- What to work on -
Although the data below holds other lines too, output only those from the line with "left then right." up to and including the line with "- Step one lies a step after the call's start", exactly as they appear.
══ The input ══
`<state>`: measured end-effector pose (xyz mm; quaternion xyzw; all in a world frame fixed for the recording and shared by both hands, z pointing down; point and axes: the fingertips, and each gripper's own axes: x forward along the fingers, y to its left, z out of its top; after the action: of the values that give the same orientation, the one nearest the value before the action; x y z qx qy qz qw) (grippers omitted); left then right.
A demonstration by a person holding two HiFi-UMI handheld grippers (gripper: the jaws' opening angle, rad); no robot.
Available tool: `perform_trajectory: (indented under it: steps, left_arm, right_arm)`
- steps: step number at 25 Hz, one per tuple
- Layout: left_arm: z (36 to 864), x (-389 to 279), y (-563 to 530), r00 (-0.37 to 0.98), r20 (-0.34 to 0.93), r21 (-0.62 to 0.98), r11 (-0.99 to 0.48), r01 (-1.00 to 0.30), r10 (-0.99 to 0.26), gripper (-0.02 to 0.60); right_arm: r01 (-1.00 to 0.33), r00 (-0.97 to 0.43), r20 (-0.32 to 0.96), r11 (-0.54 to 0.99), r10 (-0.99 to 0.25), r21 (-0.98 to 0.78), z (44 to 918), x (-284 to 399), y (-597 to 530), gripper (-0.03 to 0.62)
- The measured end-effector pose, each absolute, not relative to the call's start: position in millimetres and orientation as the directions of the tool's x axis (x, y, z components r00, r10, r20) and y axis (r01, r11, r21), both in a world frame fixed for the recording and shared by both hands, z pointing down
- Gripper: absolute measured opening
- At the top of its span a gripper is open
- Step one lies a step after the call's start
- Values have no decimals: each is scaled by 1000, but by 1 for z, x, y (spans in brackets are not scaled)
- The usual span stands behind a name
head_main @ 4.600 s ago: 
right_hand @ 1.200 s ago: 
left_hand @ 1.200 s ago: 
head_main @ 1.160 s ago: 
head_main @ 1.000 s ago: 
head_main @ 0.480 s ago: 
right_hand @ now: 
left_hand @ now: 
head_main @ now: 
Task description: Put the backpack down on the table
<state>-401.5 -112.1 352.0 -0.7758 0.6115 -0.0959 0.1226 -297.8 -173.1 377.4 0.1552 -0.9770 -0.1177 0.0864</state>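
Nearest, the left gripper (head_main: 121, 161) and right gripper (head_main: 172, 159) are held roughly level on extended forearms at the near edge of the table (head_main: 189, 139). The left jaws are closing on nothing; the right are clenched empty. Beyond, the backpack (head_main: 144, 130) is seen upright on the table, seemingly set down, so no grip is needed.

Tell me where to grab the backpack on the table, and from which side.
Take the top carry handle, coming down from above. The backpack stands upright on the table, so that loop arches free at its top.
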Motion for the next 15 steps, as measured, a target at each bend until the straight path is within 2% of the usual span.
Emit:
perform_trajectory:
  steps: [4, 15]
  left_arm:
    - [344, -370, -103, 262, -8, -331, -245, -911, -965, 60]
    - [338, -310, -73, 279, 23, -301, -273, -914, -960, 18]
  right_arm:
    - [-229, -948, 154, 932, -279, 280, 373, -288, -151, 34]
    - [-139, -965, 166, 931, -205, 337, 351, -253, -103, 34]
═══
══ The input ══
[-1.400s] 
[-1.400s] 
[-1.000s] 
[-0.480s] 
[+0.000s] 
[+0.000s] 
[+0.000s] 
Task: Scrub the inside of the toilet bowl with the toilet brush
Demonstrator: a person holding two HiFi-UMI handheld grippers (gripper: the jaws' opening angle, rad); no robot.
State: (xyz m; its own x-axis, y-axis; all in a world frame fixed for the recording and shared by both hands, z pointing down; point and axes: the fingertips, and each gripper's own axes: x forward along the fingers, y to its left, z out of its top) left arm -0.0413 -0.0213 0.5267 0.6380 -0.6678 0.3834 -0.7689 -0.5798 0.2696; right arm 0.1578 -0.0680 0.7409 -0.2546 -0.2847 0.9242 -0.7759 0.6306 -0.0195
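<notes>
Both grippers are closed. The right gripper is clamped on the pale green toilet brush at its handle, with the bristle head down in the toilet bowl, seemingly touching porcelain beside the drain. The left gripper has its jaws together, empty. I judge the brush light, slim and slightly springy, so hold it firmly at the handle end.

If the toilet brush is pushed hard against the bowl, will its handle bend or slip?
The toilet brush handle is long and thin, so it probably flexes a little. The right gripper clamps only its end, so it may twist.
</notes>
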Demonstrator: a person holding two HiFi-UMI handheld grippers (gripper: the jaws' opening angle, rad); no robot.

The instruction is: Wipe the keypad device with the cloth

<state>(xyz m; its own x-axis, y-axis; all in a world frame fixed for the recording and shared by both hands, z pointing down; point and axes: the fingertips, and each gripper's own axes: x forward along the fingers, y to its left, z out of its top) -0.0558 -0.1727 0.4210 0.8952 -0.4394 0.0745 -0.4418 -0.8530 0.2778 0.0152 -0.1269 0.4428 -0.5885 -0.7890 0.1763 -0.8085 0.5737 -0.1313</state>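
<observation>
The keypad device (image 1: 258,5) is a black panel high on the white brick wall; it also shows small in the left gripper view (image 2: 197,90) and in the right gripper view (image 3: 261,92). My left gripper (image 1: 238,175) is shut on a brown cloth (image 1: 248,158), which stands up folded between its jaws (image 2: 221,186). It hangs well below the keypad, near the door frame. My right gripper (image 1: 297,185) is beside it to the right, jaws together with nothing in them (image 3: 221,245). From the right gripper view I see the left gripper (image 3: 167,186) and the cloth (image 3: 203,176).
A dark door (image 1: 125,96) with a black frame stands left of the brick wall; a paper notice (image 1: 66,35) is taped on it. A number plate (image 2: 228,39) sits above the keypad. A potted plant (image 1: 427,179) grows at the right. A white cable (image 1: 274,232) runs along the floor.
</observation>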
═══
- The completed task -
`<state>`: measured end-effector pose (xyz mm; quaternion xyzw; all in a world frame fixed for the recording and shared by both hands, z pointing down; point and axes: the fingertips, and each gripper's own axes: x forward along the fingers, y to its left, z out of its top; after the action: of the values that give the same orientation, the one nearest the value before the action; x y z qx qy qz qw) (grippers omitted); left then right.
A demonstration by a person holding two HiFi-UMI handheld grippers (gripper: the jaws' opening angle, rad); no robot.
Available tool: `perform_trajectory: (indented under it: steps, left_arm, right_arm)`
- steps: step number at 25 Hz, one per tuple
- Layout: left_arm: z (36 to 864), x (-389 to 279), y (-563 to 530), r00 (-0.37 to 0.98), r20 (-0.34 to 0.93), r21 (-0.62 to 0.98), r11 (-0.99 to 0.48), r01 (-1.00 to 0.30), r10 (-0.99 to 0.26), gripper (-0.02 to 0.60); right_arm: r01 (-1.00 to 0.33), r00 (-0.97 to 0.43), r20 (-0.32 to 0.96), r11 (-0.54 to 0.99), r10 (-0.99 to 0.25), r21 (-0.98 to 0.78), z (44 to 918), x (-284 to 399), y (-597 to 530), gripper (-0.03 to 0.62)
- The measured end-effector pose, each absolute, not relative to the call's start: position in millimetres and orientation as the directions of the tool's x axis (x, y, z components r00, r10, r20) and y axis (r01, r11, r21), both in a world frame fixed for the recording and shared by both hands, z pointing down
- Gripper: absolute measured opening
- At the top of its span a gripper is open
- Step one lies a step after the call's start

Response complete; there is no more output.